**WHAT TO PRODUCE**. From the records below, output exactly the lines starting at the line with "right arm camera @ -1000" and ending at the line with "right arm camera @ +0", both of them included, but no pictures.

**EXCERPTED RECORDS**.
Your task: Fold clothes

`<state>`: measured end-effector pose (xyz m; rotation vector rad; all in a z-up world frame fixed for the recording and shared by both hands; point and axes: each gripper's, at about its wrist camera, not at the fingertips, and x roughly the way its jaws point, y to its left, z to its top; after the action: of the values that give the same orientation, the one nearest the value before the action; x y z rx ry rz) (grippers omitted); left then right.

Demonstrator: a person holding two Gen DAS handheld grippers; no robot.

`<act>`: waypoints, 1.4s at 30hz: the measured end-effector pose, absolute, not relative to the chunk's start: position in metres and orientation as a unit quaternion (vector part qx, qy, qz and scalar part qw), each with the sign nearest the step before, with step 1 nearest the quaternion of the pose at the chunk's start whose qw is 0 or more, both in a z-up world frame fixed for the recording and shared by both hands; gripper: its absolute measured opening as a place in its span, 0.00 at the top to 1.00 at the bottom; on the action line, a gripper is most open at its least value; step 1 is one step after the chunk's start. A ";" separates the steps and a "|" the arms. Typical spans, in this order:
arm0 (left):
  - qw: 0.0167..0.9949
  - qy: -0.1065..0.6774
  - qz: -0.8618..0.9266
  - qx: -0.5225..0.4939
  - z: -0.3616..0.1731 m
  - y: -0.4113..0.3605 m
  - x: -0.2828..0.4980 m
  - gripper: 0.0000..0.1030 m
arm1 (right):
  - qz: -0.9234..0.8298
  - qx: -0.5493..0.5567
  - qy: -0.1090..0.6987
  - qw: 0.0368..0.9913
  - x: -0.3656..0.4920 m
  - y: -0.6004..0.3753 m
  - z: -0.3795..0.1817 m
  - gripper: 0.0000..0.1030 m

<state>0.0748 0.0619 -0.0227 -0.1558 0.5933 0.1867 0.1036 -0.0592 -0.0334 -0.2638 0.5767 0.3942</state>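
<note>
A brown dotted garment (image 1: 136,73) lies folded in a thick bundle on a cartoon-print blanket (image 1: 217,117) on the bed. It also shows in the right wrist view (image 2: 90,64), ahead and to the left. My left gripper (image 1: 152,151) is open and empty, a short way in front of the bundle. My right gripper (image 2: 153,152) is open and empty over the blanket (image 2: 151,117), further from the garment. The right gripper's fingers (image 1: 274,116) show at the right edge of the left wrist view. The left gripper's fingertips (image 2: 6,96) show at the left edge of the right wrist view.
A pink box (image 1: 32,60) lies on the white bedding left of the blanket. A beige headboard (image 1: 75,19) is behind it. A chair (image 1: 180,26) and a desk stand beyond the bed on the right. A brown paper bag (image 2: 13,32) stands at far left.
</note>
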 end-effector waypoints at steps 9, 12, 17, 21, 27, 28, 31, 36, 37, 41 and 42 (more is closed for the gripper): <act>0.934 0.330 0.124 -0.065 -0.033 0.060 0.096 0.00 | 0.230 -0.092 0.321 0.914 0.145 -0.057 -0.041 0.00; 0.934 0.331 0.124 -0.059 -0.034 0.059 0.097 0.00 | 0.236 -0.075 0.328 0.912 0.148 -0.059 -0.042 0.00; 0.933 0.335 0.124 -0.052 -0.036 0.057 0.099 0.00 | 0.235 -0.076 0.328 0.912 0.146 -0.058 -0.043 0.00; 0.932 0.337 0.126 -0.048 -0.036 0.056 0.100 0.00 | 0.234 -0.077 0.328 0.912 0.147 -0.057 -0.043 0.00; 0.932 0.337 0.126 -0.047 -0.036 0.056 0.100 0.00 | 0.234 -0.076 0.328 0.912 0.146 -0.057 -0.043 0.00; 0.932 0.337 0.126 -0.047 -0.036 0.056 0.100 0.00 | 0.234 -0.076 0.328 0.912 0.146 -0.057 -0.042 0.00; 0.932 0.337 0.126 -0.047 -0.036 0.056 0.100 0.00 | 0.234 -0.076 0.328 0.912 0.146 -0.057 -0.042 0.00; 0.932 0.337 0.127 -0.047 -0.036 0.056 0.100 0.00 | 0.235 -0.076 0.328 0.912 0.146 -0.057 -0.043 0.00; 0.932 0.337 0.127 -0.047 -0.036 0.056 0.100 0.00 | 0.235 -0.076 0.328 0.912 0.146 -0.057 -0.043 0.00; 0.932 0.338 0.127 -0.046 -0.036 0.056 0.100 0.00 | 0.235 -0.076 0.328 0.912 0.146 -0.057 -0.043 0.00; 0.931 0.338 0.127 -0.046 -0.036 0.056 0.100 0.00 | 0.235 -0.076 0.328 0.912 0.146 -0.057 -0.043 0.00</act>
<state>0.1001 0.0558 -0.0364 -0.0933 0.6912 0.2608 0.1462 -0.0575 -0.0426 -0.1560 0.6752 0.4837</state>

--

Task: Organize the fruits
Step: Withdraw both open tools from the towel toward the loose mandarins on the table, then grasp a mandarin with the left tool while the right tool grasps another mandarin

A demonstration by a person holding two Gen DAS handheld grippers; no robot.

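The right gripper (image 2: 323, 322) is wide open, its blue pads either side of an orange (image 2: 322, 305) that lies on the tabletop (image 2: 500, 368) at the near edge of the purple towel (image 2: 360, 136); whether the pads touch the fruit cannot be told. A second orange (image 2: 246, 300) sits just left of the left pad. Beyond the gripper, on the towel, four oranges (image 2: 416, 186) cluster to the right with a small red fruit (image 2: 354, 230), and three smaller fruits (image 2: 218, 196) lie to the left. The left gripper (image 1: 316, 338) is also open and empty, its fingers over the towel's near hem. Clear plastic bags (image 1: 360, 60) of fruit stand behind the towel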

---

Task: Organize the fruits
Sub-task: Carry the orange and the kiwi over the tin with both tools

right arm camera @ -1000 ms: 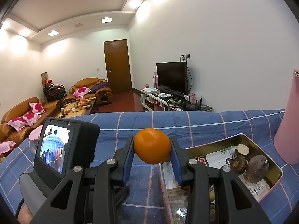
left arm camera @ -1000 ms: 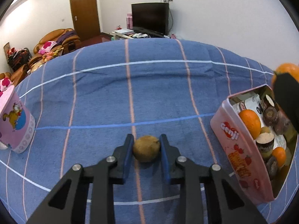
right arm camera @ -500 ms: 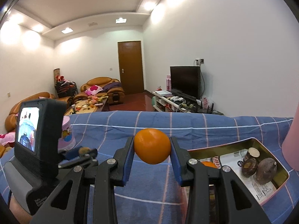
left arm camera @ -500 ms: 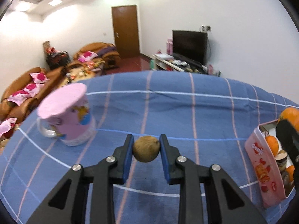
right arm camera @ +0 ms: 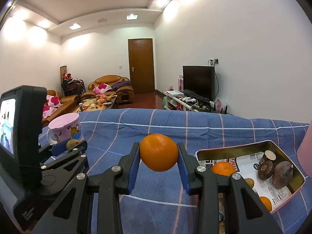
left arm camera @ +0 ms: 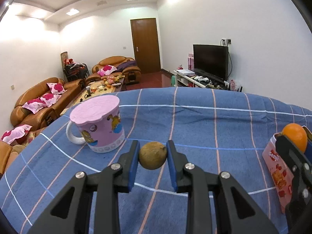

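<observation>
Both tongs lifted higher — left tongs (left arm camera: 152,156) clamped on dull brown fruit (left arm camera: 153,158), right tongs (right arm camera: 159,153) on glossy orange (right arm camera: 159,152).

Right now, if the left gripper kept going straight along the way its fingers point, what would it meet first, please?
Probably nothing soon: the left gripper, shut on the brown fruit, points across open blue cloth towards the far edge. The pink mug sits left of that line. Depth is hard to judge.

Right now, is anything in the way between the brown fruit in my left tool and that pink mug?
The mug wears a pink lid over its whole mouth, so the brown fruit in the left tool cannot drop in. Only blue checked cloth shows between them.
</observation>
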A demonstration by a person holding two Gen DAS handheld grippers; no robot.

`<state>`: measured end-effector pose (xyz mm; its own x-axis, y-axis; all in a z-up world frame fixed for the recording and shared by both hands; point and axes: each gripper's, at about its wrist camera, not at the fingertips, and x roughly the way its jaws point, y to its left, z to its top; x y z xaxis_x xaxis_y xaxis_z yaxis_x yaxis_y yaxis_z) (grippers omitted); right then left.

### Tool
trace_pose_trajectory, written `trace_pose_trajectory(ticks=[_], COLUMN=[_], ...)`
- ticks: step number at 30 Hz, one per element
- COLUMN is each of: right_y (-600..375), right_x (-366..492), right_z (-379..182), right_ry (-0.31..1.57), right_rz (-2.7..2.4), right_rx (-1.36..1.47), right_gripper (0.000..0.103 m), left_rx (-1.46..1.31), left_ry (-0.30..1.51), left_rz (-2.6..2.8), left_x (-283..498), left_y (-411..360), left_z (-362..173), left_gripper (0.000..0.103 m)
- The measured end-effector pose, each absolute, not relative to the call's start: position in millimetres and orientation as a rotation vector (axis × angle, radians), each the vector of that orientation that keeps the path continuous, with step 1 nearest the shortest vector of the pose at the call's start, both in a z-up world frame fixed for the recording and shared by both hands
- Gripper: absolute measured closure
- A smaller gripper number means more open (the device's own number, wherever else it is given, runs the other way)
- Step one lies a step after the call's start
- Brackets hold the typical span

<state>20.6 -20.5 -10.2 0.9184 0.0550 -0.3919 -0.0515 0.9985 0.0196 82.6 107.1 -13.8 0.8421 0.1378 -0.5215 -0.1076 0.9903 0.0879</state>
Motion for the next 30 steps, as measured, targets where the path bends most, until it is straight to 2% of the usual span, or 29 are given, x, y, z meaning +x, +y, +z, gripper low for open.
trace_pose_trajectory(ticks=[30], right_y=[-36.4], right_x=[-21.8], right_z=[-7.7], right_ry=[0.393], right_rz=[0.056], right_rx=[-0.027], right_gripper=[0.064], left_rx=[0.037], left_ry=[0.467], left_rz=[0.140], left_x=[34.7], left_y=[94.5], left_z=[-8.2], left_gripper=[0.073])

**TASK RESULT**.
right arm camera @ -1000 ms: 
left arm camera @ -1000 ms: 
right arm camera @ -500 ms: 
left arm camera @ -500 ms: 
right arm camera @ +0 ms: 

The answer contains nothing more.